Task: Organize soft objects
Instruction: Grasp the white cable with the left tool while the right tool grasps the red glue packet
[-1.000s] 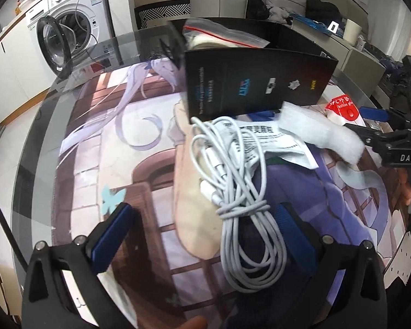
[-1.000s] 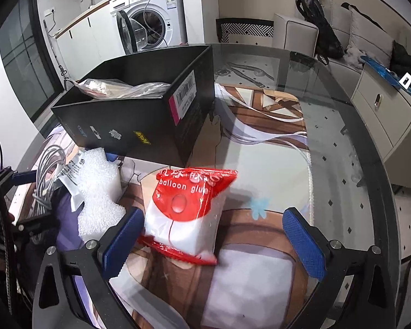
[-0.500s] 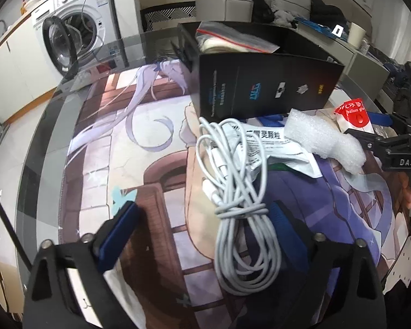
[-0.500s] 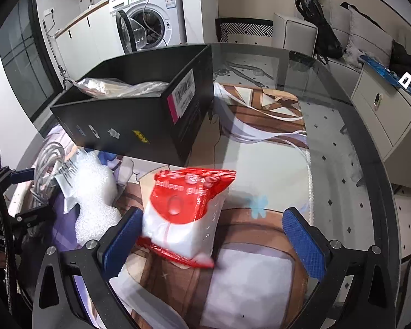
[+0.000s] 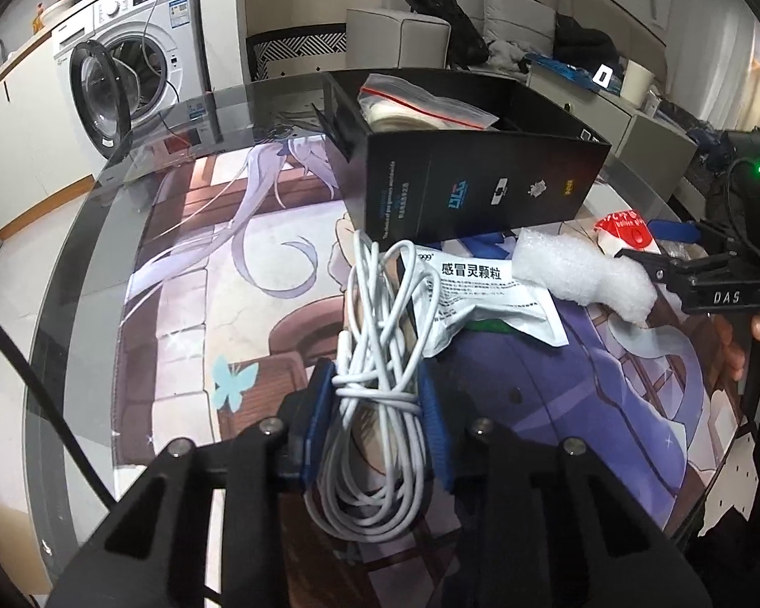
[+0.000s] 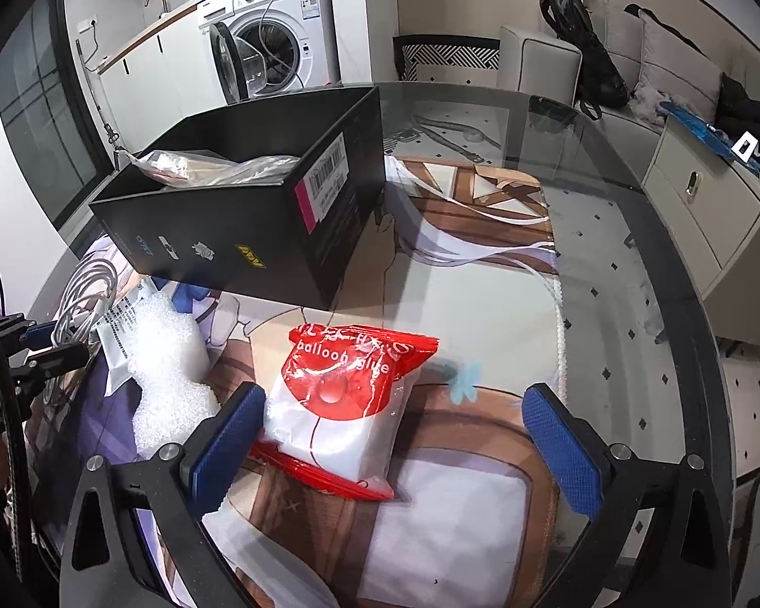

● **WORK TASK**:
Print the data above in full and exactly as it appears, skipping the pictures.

● **EXPECTED ANSWER**:
Task: Organize soft objects
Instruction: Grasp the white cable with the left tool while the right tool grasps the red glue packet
[-1.000s] 
[-1.000s] 
[-0.500s] 
[-0.500s] 
[+0.000s] 
[+0.000s] 

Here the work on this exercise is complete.